The requirements are in the file requirements.txt.

Importing the optimizer

The script inflation.py contains the code of ECDSep. To import the optimizer in your Python code it suffices to put the file in the folder of your code and add

from inflation import ECDSep

at the beginning of it. To call it write

ECDSep(parameters, lr, nu=1e-5, eta, weight_decay=0, F0=0., eps1=1e-10, eps2=1e-40, deltaEn=0., s=1, consEn=True)

where

  • parameters are the parameters regarding which performing optimization.
  • lr is the learning rate value and is required.
  • nu the chaos hyperparameter $\nu$.
  • eta the measure concentration hyperparameter $\eta$ (required) It has to be >= 1. Increasing it concentrates the measure towards the bottom of the basin, and it is useful for pure optimization problems where the goal to find smallest loss. Tested up to eta = 5.
  • F0 is the $F_0$ value.
  • eps1 and eps2 are two constants that improve stability.
  • deltaEn is the $\delta E$ value.
  • s is the regularization switch $s$.
  • weight_decay is the weight decay value.
  • consEn indicates whether energy is conserved or not during optimization.

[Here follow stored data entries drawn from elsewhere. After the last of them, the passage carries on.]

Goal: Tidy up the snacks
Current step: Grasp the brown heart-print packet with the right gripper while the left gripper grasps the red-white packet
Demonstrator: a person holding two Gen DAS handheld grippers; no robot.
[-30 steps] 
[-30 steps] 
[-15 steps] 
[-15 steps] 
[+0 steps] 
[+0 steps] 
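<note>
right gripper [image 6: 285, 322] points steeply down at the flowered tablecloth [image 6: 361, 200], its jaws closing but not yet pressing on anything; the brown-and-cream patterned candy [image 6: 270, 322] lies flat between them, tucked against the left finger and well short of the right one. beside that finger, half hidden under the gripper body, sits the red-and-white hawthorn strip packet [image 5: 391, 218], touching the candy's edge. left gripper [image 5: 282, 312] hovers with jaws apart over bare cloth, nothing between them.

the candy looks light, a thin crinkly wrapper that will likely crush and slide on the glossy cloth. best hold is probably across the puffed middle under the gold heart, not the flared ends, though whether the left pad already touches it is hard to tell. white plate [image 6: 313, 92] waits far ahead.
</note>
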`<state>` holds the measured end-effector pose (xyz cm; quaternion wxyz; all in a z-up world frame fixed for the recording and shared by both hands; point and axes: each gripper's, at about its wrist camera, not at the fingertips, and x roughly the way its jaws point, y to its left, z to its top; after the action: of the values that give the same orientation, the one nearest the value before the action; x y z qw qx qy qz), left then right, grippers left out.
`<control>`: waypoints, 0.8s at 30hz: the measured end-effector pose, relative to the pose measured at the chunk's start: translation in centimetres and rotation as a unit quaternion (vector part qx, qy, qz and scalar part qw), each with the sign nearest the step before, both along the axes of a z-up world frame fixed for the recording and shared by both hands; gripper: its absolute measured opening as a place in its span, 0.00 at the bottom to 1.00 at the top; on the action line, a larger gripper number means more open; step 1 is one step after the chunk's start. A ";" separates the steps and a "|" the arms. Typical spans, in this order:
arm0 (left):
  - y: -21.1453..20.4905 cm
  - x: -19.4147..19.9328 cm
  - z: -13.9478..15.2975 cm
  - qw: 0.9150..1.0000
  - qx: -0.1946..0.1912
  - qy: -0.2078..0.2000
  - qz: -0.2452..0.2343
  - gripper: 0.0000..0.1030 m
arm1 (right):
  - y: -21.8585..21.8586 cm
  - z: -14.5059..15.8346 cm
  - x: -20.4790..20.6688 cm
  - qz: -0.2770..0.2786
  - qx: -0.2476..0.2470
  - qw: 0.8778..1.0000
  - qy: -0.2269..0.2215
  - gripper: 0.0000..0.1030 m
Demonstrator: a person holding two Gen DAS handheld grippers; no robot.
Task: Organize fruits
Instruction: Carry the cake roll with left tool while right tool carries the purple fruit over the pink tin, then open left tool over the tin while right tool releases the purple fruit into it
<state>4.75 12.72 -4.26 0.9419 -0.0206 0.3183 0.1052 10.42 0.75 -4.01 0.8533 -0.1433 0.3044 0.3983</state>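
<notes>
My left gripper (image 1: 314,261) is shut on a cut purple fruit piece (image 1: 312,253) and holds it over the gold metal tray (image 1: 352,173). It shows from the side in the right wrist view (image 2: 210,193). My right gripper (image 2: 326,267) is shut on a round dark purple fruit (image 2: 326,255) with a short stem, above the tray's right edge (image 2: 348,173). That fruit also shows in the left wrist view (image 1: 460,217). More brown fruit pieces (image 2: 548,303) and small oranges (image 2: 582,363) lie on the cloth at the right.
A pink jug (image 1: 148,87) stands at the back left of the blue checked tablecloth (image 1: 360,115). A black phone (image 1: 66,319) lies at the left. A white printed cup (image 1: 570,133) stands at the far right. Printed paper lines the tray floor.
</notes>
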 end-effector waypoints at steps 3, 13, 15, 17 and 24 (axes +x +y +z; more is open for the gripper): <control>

Reproducing the experiments

The paper contains several experiments comparing ECDSep against Adam, AdamW and SGD.

Synthetic

The experiments on the Ackley and Zakharov functions are in the notebooks ECDSep_ackley.ipynb and ECDSep_zakharov.ipynb respectively. To reproduce them just execute the cells in the notebooks (note that these exepriments do not require a GPU). The hyperparameters that give the best results are searched using optuna for all optimizers.

Images

CIFAR 100

The folder contains the code for performing the CIFAR-100 SWA experiments using the SWA capabilities of Pytorch. This has been adapted from https://github.com/izmailovpavel/torch_swa_examples, to which Adam, AdamW and ECDSep have been added.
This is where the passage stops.